# WORK TO BE COMPLETED:
From the data, return each line holding the word "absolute".

== == ==

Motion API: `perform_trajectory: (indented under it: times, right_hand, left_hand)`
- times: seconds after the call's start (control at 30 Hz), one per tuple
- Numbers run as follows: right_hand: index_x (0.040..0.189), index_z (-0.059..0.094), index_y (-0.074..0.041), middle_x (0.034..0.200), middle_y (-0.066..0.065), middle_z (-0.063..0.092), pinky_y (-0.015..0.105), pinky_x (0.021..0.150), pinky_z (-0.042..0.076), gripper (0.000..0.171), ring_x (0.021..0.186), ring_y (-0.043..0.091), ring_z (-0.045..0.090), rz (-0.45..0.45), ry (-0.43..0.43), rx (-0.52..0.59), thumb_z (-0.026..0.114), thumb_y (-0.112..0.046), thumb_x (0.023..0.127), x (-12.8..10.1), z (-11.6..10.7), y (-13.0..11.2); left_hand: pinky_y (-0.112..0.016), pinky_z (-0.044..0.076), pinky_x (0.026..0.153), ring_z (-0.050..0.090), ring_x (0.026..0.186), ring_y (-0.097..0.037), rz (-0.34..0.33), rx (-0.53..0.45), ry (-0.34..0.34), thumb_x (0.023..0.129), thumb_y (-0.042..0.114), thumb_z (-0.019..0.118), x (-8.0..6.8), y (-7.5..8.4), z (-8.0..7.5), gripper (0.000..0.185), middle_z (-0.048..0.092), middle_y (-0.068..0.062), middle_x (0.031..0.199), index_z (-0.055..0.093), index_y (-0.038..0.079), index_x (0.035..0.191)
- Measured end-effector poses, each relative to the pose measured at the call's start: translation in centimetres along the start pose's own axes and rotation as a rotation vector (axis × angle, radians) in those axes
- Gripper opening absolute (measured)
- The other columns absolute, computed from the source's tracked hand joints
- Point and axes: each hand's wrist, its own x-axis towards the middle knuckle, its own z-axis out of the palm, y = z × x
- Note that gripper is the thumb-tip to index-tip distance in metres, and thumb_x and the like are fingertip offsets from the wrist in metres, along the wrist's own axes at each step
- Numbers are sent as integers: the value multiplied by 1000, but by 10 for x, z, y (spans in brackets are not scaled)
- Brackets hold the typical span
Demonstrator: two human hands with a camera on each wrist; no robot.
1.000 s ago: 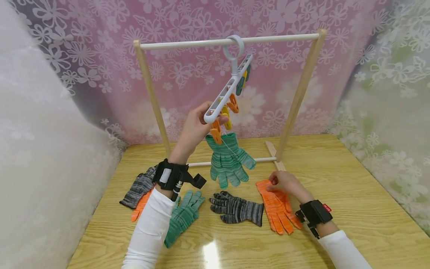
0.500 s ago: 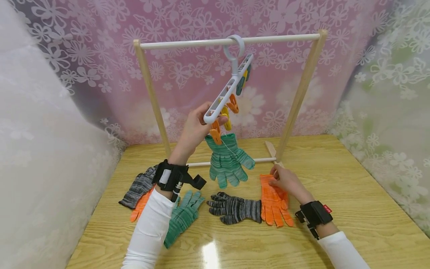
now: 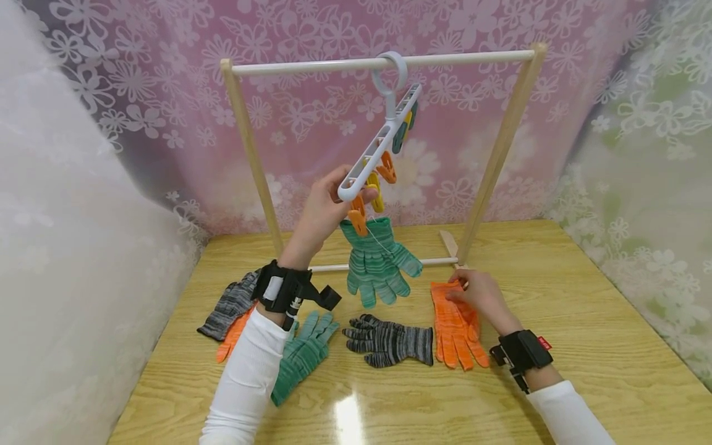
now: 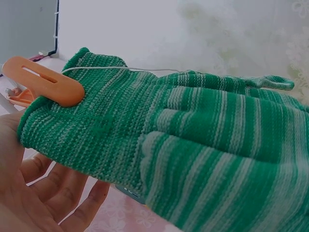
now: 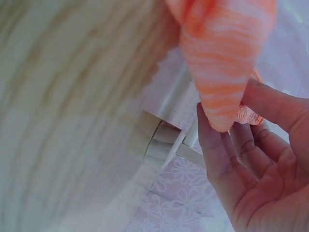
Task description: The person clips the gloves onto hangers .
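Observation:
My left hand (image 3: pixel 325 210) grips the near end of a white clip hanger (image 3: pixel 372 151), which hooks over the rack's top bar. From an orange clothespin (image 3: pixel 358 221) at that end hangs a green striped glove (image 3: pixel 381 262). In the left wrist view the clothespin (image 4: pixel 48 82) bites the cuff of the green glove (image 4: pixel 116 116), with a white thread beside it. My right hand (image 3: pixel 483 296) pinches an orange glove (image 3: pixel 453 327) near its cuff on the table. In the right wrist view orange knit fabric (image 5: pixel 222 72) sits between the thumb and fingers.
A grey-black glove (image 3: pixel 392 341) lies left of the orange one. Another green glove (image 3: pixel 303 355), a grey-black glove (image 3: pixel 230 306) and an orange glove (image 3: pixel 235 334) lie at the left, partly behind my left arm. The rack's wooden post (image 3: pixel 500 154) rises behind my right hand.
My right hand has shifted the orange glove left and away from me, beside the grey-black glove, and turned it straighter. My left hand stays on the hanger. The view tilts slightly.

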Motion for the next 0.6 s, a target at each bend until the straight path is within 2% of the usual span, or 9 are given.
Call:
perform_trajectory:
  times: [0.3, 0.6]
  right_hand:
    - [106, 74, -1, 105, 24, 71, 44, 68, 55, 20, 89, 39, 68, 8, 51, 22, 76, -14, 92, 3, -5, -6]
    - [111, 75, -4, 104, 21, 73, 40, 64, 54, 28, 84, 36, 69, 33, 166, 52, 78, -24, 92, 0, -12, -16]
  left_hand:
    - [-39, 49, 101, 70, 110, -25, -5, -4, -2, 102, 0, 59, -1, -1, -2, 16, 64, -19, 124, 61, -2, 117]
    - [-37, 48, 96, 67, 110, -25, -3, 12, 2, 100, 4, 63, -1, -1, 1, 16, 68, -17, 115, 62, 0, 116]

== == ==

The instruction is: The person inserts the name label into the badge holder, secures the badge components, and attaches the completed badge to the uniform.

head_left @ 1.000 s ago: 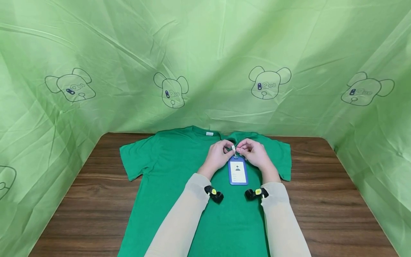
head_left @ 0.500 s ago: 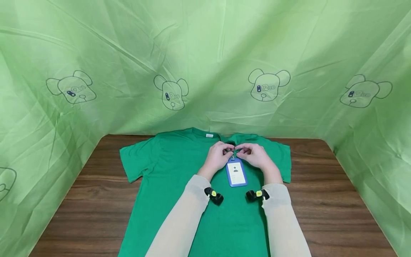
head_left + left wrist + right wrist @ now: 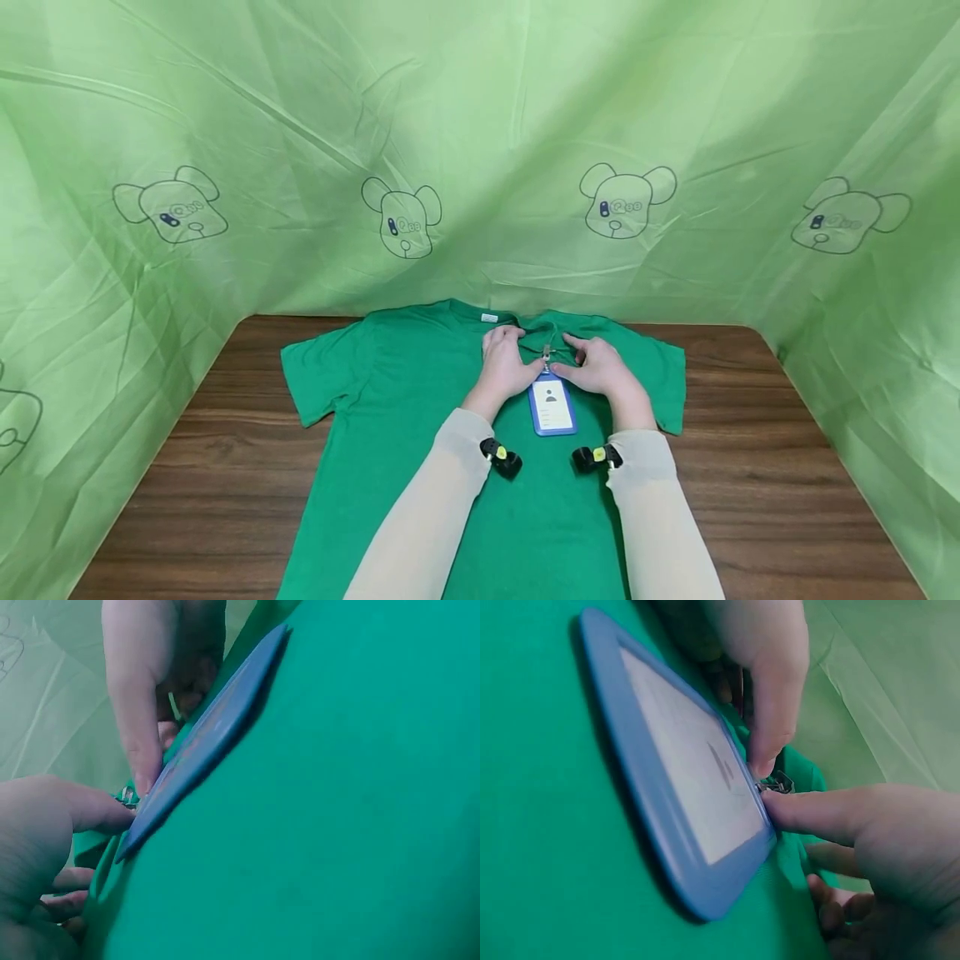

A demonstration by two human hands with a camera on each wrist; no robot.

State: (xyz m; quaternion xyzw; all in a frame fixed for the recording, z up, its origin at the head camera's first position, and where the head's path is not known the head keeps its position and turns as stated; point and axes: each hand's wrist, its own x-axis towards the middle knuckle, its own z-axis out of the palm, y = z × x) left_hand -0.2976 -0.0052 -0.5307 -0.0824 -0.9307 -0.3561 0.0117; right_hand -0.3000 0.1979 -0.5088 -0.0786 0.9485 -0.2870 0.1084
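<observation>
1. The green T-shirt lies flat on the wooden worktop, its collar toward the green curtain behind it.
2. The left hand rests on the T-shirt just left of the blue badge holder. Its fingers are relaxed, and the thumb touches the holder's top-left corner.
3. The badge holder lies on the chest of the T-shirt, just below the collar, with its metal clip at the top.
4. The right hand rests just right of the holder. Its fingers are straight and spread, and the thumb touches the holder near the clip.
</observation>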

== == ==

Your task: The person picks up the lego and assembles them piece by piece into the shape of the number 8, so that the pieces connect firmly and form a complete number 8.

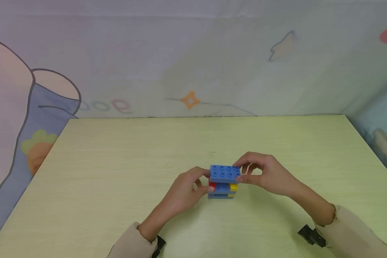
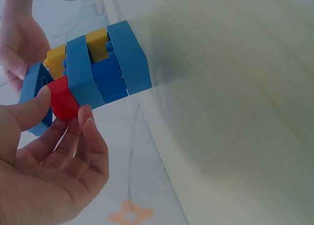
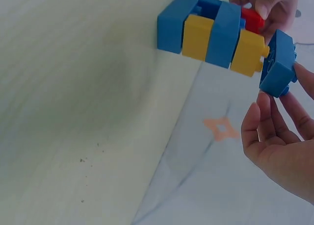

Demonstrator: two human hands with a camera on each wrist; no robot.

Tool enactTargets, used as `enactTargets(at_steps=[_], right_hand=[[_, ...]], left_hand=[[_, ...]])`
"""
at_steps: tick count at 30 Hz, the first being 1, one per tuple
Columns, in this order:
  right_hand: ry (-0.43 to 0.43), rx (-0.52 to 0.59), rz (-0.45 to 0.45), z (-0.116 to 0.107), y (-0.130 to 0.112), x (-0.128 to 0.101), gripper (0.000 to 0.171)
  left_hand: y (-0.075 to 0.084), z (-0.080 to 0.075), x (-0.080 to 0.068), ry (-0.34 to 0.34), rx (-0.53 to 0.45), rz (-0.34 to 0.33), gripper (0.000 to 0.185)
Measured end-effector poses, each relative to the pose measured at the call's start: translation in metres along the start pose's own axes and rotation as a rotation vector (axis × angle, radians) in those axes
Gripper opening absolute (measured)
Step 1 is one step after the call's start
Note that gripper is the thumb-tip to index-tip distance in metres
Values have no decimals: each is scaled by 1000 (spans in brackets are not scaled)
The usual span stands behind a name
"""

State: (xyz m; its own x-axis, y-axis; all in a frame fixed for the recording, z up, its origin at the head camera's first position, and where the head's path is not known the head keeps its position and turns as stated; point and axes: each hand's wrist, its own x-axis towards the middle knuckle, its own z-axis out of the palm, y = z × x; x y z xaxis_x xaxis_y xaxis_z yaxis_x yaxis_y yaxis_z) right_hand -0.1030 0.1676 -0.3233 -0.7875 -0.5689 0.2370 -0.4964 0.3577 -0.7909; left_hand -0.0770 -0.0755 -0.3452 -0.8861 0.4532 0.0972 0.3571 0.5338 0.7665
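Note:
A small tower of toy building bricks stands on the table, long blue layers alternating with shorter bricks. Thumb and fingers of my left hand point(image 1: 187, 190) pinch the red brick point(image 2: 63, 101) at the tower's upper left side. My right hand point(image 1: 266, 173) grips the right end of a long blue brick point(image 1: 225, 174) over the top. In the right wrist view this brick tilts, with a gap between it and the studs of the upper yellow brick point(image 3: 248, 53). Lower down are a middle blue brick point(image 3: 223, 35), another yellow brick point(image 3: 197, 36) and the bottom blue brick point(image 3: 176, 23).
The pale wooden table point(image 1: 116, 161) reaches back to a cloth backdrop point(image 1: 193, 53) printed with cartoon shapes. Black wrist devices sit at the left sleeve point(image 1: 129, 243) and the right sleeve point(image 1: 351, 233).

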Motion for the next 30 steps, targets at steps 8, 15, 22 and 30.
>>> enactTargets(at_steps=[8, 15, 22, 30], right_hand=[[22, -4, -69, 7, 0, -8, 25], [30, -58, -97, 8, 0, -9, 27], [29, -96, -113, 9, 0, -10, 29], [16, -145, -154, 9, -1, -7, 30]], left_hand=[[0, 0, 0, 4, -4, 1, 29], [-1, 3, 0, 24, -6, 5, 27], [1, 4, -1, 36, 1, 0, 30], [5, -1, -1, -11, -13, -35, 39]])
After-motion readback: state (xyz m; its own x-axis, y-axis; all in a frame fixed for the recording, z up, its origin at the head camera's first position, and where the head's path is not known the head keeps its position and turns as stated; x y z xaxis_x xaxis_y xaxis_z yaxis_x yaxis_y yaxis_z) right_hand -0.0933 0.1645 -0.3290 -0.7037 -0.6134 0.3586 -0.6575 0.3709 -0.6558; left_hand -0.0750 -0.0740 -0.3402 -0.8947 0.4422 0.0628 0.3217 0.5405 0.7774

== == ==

# ANSWER FOR THE TASK:
- Gripper opening absolute (measured)
- The other columns absolute, computed from the source's tracked hand joints
Gripper opening absolute (measured)

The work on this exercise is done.